Serin bir Kasım sabahı hayallerime ve bir bilinmeze doğru yürürken, o kadar küçük bir kız olduğumu bilmiyordum, belki de farkında değildim. Sadece 22 yaşında ve kendini kocaman bir öğretmen zanneden masum, idealist ve korkusuz bir neferdim…
Peki, bu gün 30 yıl çalışmış ve 15 yıldır da emekli bir öğretmen olarak ne değişti yaşamımda ?
Sadece saçıma düşen aklar ve yüzümdeki her aynaya baktığımda gördüğüm derin çizgiler, diğerleri ise o serin kasım sabahından beri aynı kalmış…
Aynada gördüklerim ise çok kıymetli, hepsinin anısı ve çok değerli tecrübelerim var.

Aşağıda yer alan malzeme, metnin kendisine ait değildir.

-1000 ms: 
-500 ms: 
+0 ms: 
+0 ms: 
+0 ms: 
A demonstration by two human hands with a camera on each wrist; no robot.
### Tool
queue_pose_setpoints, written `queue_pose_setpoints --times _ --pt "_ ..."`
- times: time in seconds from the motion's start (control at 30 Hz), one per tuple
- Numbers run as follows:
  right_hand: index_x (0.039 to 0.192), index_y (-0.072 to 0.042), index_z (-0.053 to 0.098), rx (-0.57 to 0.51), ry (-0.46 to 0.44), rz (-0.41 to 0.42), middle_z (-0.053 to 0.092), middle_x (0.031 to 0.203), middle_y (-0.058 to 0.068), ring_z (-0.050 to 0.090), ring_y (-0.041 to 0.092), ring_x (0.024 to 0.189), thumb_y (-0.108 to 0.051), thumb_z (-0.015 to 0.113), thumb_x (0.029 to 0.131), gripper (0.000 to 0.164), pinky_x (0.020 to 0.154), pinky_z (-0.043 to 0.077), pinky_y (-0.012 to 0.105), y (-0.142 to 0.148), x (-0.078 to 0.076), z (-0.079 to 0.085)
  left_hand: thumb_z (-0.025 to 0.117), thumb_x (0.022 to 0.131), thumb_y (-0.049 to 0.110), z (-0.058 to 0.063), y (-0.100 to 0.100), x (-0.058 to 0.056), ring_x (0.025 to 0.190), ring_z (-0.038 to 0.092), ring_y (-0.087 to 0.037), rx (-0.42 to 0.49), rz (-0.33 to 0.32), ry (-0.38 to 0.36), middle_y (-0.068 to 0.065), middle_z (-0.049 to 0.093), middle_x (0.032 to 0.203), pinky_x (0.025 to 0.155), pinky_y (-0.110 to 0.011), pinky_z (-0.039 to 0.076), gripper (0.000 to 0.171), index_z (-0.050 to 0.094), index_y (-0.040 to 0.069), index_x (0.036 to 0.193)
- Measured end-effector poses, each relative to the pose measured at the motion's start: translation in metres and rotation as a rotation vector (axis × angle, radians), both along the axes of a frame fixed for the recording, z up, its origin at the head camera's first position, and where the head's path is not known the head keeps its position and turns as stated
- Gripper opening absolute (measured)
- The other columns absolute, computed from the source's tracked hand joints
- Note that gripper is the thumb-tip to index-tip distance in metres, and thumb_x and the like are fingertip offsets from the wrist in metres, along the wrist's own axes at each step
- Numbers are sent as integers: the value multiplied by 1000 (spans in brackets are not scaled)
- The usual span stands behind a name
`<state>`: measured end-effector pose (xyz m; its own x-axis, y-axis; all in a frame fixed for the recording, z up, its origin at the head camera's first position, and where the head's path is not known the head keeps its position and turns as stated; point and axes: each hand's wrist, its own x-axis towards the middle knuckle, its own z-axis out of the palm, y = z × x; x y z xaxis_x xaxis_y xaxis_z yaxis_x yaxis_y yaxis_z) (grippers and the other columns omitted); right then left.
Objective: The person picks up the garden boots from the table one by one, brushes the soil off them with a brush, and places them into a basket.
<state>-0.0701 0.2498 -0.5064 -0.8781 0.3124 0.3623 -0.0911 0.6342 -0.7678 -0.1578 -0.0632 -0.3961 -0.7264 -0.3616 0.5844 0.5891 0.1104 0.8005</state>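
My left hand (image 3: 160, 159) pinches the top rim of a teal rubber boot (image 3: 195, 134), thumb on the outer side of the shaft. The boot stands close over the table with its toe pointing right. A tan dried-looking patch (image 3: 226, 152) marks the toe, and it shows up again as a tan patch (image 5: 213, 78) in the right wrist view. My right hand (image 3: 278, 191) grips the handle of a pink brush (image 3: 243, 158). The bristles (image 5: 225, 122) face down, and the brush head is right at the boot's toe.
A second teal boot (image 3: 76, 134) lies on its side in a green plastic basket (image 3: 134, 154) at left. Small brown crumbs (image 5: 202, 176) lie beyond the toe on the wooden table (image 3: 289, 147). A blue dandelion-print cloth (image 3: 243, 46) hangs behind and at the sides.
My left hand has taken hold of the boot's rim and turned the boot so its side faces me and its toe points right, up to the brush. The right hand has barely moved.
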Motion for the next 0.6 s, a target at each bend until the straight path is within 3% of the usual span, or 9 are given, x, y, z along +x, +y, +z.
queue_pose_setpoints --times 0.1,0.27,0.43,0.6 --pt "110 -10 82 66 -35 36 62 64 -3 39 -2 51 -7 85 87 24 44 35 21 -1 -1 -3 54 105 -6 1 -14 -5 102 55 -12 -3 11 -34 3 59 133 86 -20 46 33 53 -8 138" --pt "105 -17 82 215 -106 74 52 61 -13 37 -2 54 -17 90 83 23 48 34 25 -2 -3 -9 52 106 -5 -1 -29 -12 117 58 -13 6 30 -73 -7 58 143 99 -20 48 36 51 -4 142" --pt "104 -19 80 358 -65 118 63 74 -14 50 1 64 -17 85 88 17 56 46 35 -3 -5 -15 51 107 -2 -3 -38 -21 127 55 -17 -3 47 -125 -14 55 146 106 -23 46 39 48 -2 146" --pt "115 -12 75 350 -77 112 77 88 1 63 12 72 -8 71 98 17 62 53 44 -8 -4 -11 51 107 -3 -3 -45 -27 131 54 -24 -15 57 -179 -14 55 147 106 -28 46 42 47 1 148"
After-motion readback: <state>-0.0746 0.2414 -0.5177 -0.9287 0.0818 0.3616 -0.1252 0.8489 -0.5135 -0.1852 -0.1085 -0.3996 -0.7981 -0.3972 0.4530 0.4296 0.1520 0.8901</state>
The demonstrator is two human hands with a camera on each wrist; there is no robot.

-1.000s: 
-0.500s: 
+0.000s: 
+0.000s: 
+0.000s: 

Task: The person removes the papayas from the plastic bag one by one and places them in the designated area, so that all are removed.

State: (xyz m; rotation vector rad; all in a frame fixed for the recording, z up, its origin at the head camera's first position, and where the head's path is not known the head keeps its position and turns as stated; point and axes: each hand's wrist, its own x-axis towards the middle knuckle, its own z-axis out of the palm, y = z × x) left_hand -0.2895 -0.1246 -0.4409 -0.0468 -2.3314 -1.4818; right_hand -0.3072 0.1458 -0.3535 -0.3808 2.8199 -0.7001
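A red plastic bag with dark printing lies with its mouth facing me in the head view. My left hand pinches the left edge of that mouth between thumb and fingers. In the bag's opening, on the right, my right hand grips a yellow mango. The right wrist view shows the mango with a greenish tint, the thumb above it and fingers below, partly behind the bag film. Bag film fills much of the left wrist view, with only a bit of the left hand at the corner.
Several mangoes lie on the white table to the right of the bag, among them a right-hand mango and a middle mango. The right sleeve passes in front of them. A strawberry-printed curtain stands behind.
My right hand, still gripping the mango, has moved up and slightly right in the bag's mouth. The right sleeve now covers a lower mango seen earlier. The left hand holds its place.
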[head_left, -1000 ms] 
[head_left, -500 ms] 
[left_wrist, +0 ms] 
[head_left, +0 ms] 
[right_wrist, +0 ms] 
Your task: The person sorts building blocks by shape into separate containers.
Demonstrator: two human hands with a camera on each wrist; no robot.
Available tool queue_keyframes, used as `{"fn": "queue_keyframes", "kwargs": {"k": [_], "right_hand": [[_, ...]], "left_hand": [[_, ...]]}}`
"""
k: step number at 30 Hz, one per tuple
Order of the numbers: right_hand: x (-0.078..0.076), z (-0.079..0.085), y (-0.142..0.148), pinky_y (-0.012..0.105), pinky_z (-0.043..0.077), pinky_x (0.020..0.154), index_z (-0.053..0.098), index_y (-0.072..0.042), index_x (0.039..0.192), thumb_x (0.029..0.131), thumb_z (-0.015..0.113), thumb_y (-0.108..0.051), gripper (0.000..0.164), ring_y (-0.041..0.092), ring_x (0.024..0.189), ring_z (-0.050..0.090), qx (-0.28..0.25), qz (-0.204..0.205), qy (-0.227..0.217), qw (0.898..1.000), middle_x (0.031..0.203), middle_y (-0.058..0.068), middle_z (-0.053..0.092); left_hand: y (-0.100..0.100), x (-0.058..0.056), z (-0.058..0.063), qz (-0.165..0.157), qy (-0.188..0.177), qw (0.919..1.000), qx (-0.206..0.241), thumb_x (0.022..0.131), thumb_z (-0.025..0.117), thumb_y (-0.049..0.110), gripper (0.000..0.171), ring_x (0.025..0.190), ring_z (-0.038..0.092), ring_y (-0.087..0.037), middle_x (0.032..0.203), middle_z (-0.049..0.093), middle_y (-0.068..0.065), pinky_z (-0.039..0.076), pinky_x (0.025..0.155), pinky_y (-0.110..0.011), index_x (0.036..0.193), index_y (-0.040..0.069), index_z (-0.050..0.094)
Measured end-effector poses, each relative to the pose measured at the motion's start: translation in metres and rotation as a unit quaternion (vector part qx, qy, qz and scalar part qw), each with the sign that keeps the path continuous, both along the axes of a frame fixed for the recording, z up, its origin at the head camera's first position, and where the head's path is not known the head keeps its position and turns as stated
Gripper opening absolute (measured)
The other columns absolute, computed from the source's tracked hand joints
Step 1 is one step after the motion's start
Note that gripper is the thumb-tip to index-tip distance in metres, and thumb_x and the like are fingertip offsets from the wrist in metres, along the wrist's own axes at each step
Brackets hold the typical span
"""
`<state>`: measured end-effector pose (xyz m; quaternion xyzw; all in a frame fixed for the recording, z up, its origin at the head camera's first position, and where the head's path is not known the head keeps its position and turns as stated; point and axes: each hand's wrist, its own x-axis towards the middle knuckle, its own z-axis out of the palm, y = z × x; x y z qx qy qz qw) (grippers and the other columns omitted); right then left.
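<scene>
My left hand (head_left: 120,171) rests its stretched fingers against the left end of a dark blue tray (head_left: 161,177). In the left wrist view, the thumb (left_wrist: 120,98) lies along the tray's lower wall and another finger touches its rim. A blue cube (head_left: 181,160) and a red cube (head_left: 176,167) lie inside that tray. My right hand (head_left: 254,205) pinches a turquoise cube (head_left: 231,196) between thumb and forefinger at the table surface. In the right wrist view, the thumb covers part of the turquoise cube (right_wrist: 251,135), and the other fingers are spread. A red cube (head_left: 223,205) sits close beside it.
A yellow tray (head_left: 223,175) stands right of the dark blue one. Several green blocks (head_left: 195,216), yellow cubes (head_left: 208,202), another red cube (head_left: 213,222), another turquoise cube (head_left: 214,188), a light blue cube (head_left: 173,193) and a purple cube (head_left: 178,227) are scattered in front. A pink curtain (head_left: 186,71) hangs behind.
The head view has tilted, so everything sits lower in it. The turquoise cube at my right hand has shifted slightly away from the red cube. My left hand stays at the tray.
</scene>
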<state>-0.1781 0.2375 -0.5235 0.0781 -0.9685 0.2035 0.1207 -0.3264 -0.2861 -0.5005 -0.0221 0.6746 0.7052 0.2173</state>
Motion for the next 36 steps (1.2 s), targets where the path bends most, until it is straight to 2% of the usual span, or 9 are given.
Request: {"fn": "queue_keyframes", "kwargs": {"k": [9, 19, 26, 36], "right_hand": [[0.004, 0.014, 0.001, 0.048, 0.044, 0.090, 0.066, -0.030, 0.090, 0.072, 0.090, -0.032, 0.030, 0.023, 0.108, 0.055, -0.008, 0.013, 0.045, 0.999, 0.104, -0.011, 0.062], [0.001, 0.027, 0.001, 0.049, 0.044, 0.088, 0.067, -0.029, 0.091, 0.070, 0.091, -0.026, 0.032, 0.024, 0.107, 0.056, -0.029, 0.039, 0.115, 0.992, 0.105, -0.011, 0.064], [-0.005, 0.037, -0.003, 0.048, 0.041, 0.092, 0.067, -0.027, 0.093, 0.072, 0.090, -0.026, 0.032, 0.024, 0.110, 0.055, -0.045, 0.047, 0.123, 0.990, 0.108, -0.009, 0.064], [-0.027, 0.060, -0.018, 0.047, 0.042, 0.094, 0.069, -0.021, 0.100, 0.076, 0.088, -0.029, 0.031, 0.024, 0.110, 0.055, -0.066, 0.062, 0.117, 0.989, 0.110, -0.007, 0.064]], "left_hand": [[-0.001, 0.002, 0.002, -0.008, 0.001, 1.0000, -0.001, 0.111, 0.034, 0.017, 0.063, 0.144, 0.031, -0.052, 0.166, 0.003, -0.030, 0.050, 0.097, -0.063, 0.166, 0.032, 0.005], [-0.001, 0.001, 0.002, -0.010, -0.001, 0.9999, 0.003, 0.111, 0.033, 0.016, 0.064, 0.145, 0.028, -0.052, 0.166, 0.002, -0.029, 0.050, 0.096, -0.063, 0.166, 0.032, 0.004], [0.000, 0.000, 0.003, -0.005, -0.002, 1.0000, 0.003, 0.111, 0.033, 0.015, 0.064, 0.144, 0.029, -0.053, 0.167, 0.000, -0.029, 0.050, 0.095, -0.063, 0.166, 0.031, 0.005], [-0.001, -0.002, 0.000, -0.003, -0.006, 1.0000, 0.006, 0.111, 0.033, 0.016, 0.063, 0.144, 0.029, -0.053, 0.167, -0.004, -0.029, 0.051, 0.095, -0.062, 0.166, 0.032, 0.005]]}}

Bu mutluluk ve iç huzuru demek benim için, hiç aklımdan onlara üzülmek ve pişmanlık duymak geçmiyor, hala aynı ilk günkü heyecan ile eğitim çalışmalarıma gönüllü olarak devam ediyorum… Çocuklarla aramda yaş farkımız çok açıldı, dolayısıyla onlara biraz daha yakın görünmek için saçlarımı boyatıyorum mecburen, daha da önemlisi gündemi ve çağın gereği yenilikleri takip ediyorum…Onca sene hiç bitmeyen sevgi, saygı ve çaba hiç değişmeyen tek gerçeğim…
Mesleğimi çok seviyorum ve bir daha dünyaya gelirsem yine öğretmen olacağıma inanıyorum…
Belki çok şanslıydım, yatılı bir okulda 15 sene çalışmak bir ayrıcalık, zorluklarının yanı sıra…
O küçücük yaşta gurbet ve sılayla tanışan minik kızlarımla içiçe yaşamak ve her duygu ve mücadelelerine ortak olmak… Bazen hüzünlerine bazen de olanlara anlam verememeleri ile beliren şaşkın bakışlarına şahit olmak…Özlemleri, gelen mektuplara sevinçleri, hasta olduklarında elimi alınlarına koyup, ateşlerini ölçmeye çalıştığım küçük ama sevgiyle dokunuşlarım…
Diğer kalan yıllar gündüzlü ve kız- erkek karışık çocuklarım oldu, yine çok mutlu ve değişik tadlar vardı bu kez yaşadığım…Erkek öğrencilerimin teneffüste bile bizi görünce ceketin düğmelerini iliklemeye çalışmaları ve olağanüstü saygıları benim hep tebessüm etmeme neden olmuş ve onlarla dost olmanın çok kalıcı ve karşılıklı güven duygusuna dayandığını, birlikte uzun yıllara taşıyarak kanıtlamış olduk…
Anılarım kitaplara sığmaz, birlikte büyüdük, ağladık, güldük, sevgili çocuklarım ile çok mutluydum…Onlar dünyanın en güzel ve özel çocukları idi bence ve hala öyleler, iyi ki bana kısmet oldular…Bu gün tek dileğim ki, onlar da dünyaya bir daha gelirse beni öğretmenleri olarak seçsinler… Dilerim bilmeden de olsa onları incitmeden ve adil bir şekilde davranmışımdır…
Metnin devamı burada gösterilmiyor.